First, I tried to put Fedora 4 on a K6-233 with 384 MB of RAM. Seemed easy enough, pulled out the old CD drive, plugged in a DVD unit, popped in the Fedora CD, started the install. Smooth sailing until I got to copying files off the DVD. It got to about the 4th file (glibc) and then froze. Mouse pointer frozen, keyboard LEDs unresponsive. Great... so I try again, this time in text mode. Now it installs glibc just fine. I thought my worries are over and go back to my regular work. 10 minutes later, it's frozen again, at some different spot. This time, I *can* switch virtual consoles, and one has a trace dump. Ugh. I suspected the media, even though one of my colleagues installed Fedora from the same DVD onto one of our servers. So I did a media check, there were no errors. So I try again, but it crashed at a different point, but this time the screen background turned red with gibberish characters all over. I tried doing a netboot and install from FTP, that didn't help either (same sort of error). Oddly, Knoppix works just fine on the same comp. Gave up on this one pretty soon, coz it's a ratty comp anyway.

Next, we got a pair of old dual Athlon-MP machines, with a gigabyte of RAM each, on a Tyan Tiger-MP (S2460) mobo from a dismantled Beowulf cluster. The Athlon-MPs weren't the fastest on the block - 1600+ - but were more than enough for our eventual application. I tried to install it on the first box, this time I started right away in text mode. Locked up about 75% of the way through the install... rats! After fiddling with several kernel arguments and disabling all optional packages (X, Gnome, etc), I finally got the blessed thing to come up. Satisfied, I moved the comp off the desk and turned to the next one. This time, Fedora Core threw up a kernel panic almost immediately. Ugh... but then this comp's BIOS was detecting only half of the 1 GB RAM we stuffed in there. memtest86 told me that all RAM after 512 MB was bad, so I removed one DIMM. This time, Fedora installed flawlessly in graphics mode. The system came up fine, I set up the three NICs we put in there (it's gonna be a router) and everything was good. Tux seemed to be beaming down on me! The next day we got a KVM switch and some extra fans to cool the cases. I can finally boot both of the Athlon-MP comps and test out the router config etc. Or so I thought... the first comp refused to boot! AARGH! First, it just sat there after power on. No BIOS, no POST beeps, no nothing. After reseating the RAM and NICs, I tried again. It came up, and booted FC4. I did a "yum -y update" and left it for a while. After downloading 24 of 115 files, it locked up. Bummer. It rebooted once more into Linux, then hung again. After this, no amount of coaxing could get it to do anything but sit there dumbly, a whirring mass of fans. Tried removing the CPUs one at a time, no joy. Swapped RAM modules to no avail. Did everything except wave a dead chicken (we were fresh out, you see...) Finally, Dave thought it'd be best if we just buy a new mobo and CPU.

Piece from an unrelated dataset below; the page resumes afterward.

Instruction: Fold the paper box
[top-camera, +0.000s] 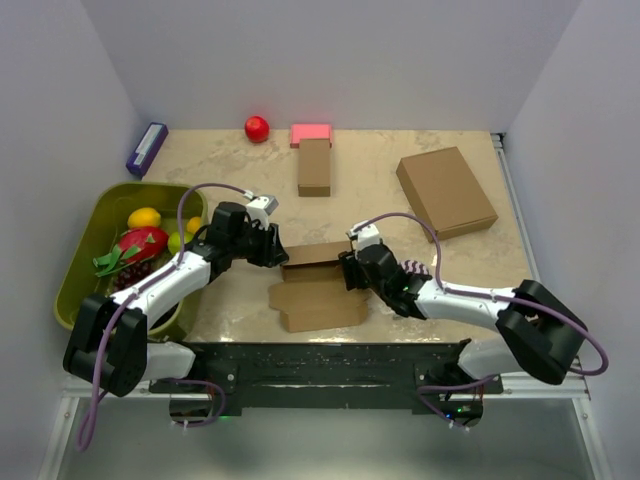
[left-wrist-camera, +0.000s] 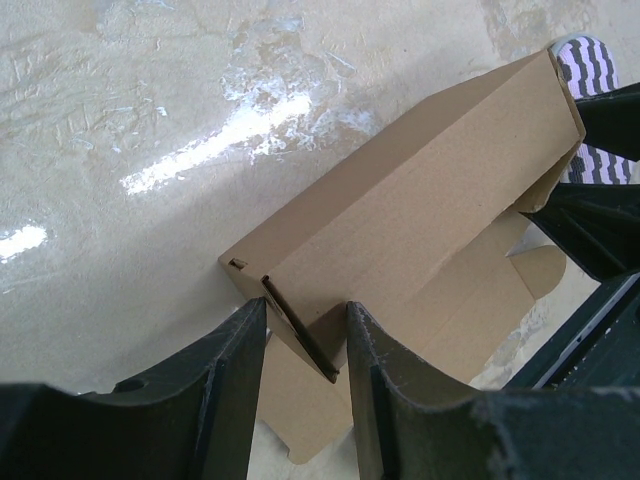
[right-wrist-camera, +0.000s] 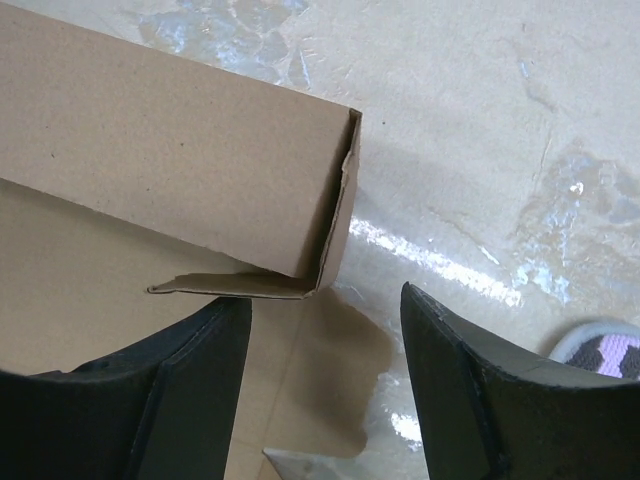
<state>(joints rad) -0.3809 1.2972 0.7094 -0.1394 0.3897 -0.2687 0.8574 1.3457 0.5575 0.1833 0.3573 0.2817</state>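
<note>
The paper box (top-camera: 318, 300) lies at the table's near middle, half folded: its long back wall (top-camera: 314, 255) stands up and the front panel lies flat. In the left wrist view the box (left-wrist-camera: 430, 200) fills the middle, and my left gripper (left-wrist-camera: 305, 312) is shut on its folded left end corner. The right wrist view shows the raised wall (right-wrist-camera: 150, 150) ending in a bent side flap (right-wrist-camera: 230, 285). My right gripper (right-wrist-camera: 325, 298) stands open just short of that end, its fingers either side of the flat tab. From above, the left gripper (top-camera: 277, 250) and the right gripper (top-camera: 350, 268) flank the box.
A green bin (top-camera: 100, 205) of fruit sits at the left beside my left arm. At the back are a purple item (top-camera: 146, 148), a red ball (top-camera: 257, 127), a pink block (top-camera: 311, 132) and a narrow brown box (top-camera: 314, 167). A larger brown box (top-camera: 446, 192) lies back right.
</note>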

Today I started off on using Linux on a little ARM embedded control board I'm using for a project. This is fun, a tiny little chip on a board, with two DRAM chips and some Flash can run Linux! I can telnet to it, tinker around... fun! See the Technologic website for info on the TS-7250.

Considering converting my laptop to use Linux too. I use it for FPGA programming, and was therefore reluctant to switch. Now that Xilinx released ISE 8.1 for Linux with a *sane* user interface, I no longer have a need for Windows at all!

Guess what, I wear my Tux baseball hat every day!